DIRECTIONS: Reproduce each line of the following material exactly, omitting the images.

------------------------------------

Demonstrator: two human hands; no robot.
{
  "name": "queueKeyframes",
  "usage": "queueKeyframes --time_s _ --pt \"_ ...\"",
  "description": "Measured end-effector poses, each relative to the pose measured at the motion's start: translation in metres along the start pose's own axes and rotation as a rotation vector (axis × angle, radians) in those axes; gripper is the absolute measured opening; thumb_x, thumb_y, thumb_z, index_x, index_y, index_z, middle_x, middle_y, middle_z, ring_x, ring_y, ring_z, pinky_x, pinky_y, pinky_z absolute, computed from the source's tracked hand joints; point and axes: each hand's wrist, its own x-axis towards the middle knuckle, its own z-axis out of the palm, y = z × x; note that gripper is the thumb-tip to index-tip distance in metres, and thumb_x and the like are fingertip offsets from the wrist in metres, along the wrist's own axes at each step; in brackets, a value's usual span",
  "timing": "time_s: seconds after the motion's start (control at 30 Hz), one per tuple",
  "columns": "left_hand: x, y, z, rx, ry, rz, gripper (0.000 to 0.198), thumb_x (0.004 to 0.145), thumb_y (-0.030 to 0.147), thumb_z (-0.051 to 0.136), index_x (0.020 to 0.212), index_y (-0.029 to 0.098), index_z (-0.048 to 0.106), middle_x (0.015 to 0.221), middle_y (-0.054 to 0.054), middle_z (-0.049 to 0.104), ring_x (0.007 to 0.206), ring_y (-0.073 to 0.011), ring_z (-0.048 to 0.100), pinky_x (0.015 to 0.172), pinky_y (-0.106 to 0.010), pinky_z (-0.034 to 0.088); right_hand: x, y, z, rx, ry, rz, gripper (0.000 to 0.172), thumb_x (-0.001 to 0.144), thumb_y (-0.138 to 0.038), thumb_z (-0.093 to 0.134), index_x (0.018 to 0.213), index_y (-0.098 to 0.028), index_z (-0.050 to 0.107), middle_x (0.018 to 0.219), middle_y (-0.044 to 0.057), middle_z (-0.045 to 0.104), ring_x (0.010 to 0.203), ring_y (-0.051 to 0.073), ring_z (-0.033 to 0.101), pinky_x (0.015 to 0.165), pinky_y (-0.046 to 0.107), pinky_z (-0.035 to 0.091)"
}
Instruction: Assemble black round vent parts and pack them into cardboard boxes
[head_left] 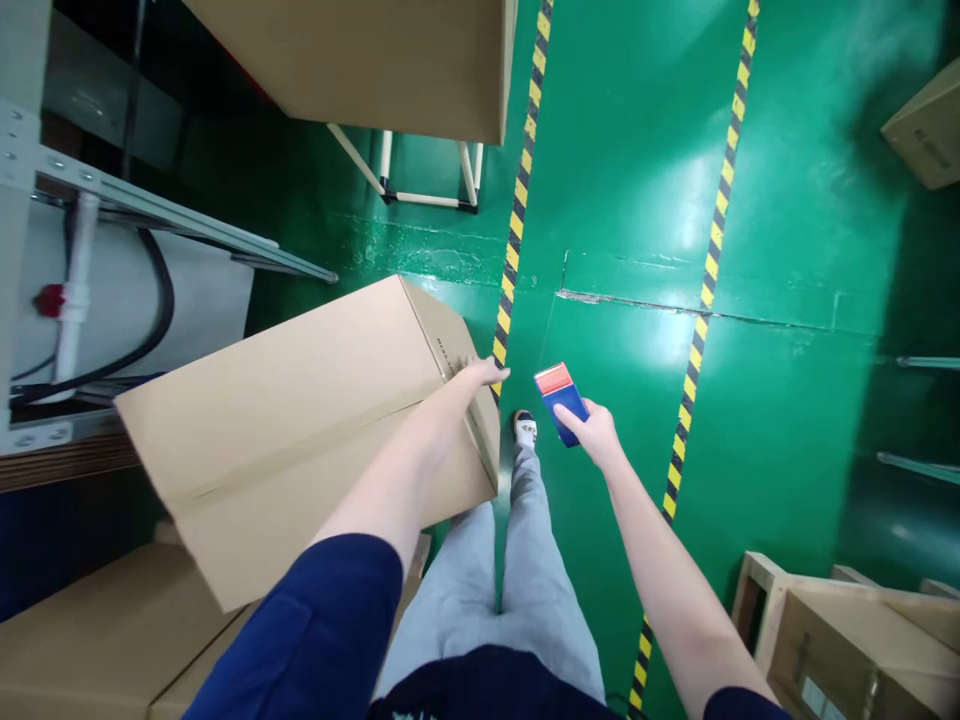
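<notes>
My left hand (480, 374) lies flat, fingers stretched, on the far top edge of a large closed cardboard box (300, 420) that tilts at my left side. My right hand (595, 430) is closed round a blue tool with a red end (561, 400), perhaps a tape dispenser, held out over the green floor. My grey-trousered legs and one shoe (525, 428) show between the two arms.
More cardboard boxes lie under the tilted one at lower left (90, 640), at upper centre on a white pipe frame (375, 60), at lower right (862, 640) and top right (926, 125). Yellow-black floor stripes (705, 290) cross the green floor. A metal rail with cables (150, 210) stands at left.
</notes>
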Motion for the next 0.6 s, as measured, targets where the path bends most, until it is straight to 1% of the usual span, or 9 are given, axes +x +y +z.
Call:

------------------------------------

EXPECTED ANSWER:
Demonstrator: two human hands; no robot.
{
  "name": "queueKeyframes",
  "usage": "queueKeyframes --time_s _ --pt \"_ ...\"",
  "description": "Measured end-effector poses, each relative to the pose measured at the motion's start: translation in metres along the start pose's own axes and rotation as a rotation vector (axis × angle, radians) in those axes; gripper is the absolute measured opening; thumb_x, thumb_y, thumb_z, index_x, index_y, index_z, middle_x, middle_y, middle_z, ring_x, ring_y, ring_z, pinky_x, pinky_y, pinky_z absolute, computed from the source's tracked hand joints; point and axes: each hand's wrist, its own x-axis towards the middle knuckle, its own z-axis out of the palm, y = z × x; note that gripper is the thumb-tip to index-tip distance in metres, and thumb_x and the like are fingertip offsets from the wrist in metres, along the wrist's own axes at each step; in brackets, a value's usual span",
  "timing": "time_s: seconds after the motion's start (control at 30 Hz), one per tuple",
  "columns": "left_hand: x, y, z, rx, ry, rz, gripper (0.000 to 0.198), thumb_x (0.004 to 0.145), thumb_y (-0.030 to 0.147), thumb_z (-0.051 to 0.136), index_x (0.020 to 0.212), index_y (-0.029 to 0.098), index_z (-0.048 to 0.106), middle_x (0.015 to 0.221), middle_y (-0.054 to 0.054), middle_z (-0.049 to 0.104), ring_x (0.007 to 0.206), ring_y (-0.073 to 0.011), ring_z (-0.048 to 0.100), pinky_x (0.015 to 0.172), pinky_y (-0.106 to 0.010), pinky_z (-0.034 to 0.088); right_hand: x, y, z, rx, ry, rz, gripper (0.000 to 0.172), thumb_x (-0.001 to 0.144), thumb_y (-0.138 to 0.038), thumb_z (-0.093 to 0.134), index_x (0.018 to 0.213), index_y (-0.098 to 0.028), index_z (-0.050 to 0.107), middle_x (0.018 to 0.219), middle_y (-0.044 to 0.057), middle_z (-0.045 to 0.104), ring_x (0.010 to 0.203), ring_y (-0.051 to 0.073), ring_z (-0.033 to 0.101), pinky_x (0.015 to 0.165), pinky_y (-0.046 to 0.107), pinky_z (-0.035 to 0.091)"
}
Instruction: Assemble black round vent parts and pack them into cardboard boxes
[head_left] 
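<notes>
My left hand (480, 374) lies flat, fingers stretched, on the far top edge of a large closed cardboard box (300, 420) that tilts at my left side. My right hand (595, 430) is closed round a blue tool with a red end (561, 400), perhaps a tape dispenser, held out over the green floor. My grey-trousered legs and one shoe (525, 428) show between the two arms.
More cardboard boxes lie under the tilted one at lower left (90, 640), at upper centre on a white pipe frame (375, 60), at lower right (862, 640) and top right (926, 125). Yellow-black floor stripes (705, 290) cross the green floor. A metal rail with cables (150, 210) stands at left.
</notes>
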Motion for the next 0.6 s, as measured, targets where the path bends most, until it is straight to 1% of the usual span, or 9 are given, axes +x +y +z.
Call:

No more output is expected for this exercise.